Your task is to repeat exactly the lines below between the line holding "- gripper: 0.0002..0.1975" and the line holding "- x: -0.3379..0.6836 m", inclusive, and only those.
□ □ □ □ □ □ □
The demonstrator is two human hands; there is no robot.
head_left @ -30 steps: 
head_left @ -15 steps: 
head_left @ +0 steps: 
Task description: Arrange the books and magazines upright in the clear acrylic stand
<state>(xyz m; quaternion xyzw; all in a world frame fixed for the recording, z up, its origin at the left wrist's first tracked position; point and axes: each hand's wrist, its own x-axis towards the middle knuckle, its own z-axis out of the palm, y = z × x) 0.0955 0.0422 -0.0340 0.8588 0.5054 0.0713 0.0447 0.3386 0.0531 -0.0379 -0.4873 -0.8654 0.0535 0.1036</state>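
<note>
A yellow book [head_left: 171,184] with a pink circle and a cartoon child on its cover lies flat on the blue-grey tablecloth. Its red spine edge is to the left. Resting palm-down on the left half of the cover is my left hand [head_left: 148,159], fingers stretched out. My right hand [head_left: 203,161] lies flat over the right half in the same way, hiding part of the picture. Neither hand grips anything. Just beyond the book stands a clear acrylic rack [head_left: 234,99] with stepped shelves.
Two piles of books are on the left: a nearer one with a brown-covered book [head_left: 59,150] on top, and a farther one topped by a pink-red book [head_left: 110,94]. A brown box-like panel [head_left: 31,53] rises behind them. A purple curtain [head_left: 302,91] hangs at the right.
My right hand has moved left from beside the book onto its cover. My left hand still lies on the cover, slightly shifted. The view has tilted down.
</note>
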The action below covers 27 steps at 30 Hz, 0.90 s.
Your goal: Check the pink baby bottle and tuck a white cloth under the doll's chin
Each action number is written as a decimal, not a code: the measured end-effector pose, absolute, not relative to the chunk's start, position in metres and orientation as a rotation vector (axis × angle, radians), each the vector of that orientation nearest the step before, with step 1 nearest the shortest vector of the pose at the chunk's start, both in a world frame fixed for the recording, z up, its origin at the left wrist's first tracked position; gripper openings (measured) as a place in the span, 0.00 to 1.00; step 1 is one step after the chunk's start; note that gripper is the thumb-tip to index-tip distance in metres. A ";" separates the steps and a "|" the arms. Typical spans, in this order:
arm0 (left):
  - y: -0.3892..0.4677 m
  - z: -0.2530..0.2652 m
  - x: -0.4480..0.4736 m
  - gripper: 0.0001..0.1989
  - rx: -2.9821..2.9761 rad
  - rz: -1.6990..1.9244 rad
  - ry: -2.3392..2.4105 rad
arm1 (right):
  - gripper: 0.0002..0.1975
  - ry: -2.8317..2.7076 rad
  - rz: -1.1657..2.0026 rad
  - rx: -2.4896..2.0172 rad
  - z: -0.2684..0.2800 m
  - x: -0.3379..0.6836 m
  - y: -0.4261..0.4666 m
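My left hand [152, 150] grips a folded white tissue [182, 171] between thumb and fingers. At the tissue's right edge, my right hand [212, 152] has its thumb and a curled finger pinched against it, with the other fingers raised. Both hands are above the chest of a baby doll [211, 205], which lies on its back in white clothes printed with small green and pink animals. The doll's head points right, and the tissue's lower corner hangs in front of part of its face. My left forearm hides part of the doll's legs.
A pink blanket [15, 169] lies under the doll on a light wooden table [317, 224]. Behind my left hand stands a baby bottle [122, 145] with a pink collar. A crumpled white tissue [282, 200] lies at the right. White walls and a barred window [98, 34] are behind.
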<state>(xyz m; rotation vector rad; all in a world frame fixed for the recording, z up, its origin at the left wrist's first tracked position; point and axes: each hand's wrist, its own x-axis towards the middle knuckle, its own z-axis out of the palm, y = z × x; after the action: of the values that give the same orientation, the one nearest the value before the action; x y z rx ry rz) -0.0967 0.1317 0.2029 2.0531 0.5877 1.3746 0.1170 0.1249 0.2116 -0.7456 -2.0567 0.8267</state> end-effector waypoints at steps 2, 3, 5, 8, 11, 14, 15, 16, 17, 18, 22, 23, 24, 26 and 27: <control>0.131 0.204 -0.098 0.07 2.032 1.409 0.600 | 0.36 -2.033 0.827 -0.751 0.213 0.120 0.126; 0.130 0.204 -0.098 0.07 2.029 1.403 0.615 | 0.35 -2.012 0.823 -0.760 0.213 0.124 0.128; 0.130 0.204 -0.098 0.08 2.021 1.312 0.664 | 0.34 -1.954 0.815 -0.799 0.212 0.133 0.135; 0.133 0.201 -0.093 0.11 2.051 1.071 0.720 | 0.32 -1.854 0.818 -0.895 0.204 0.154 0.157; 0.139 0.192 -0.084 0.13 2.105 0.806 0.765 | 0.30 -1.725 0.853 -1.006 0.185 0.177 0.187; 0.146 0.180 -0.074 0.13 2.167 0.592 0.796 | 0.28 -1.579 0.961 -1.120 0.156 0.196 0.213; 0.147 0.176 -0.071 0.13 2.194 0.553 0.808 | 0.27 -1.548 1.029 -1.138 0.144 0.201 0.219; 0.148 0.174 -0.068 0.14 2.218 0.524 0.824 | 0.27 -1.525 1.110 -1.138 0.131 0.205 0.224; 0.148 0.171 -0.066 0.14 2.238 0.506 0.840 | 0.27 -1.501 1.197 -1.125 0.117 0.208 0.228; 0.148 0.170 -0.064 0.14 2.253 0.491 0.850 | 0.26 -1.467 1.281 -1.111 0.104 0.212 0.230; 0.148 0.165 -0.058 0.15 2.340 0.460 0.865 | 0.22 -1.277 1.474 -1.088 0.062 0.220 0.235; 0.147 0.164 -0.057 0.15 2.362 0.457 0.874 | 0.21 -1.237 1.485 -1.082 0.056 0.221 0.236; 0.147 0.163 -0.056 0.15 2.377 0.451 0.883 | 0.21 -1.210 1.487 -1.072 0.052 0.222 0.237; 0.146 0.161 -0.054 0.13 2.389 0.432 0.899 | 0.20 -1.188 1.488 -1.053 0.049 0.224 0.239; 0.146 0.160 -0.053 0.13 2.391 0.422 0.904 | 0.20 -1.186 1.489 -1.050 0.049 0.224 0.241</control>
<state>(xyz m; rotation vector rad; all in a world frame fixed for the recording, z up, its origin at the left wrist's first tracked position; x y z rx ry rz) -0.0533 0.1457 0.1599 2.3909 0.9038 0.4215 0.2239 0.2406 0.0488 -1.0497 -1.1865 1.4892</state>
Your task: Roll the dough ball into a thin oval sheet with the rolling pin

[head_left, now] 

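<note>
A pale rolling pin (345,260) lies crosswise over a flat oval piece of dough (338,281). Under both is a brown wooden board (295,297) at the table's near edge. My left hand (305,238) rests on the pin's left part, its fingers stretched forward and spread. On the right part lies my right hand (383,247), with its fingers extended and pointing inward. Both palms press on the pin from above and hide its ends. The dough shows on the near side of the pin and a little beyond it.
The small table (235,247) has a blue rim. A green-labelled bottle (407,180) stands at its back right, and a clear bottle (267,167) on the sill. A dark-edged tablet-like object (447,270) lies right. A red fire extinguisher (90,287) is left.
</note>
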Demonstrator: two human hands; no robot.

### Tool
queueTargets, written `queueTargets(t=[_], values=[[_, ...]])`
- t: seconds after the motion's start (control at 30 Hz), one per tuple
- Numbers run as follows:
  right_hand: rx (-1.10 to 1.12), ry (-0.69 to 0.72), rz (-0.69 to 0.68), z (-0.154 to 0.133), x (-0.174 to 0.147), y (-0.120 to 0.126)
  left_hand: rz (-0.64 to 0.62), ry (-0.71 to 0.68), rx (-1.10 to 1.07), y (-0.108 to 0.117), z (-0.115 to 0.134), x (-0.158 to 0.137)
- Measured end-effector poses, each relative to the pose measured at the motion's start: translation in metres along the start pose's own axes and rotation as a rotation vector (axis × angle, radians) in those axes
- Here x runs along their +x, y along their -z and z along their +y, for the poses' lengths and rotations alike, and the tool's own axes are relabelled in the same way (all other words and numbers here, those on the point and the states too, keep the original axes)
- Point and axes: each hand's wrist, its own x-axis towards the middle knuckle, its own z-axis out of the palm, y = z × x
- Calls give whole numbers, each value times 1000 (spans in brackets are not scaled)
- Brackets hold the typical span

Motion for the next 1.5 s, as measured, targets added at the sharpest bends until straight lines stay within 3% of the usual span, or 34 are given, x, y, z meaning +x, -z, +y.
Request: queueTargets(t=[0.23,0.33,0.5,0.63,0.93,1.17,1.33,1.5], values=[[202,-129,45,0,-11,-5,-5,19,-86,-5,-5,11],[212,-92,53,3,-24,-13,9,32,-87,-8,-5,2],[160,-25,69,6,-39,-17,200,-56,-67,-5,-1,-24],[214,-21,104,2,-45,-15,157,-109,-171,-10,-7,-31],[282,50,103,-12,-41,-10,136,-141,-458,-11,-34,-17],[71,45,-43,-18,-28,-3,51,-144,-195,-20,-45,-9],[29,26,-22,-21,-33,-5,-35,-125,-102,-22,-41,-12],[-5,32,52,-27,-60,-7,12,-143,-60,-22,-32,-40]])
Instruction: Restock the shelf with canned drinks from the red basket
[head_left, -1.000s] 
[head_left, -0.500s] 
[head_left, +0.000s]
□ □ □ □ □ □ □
§ **Answer to the problem**:
  - gripper: 0.0002..0.1975
  - ry: -2.8317..2.7076 rad
  - rz: -1.1657..2.0026 rad
  - rx: -2.4896..2.0172 rad
  - z: -0.2684..0.2800 m
  - x: -0.3379..0.6836 m

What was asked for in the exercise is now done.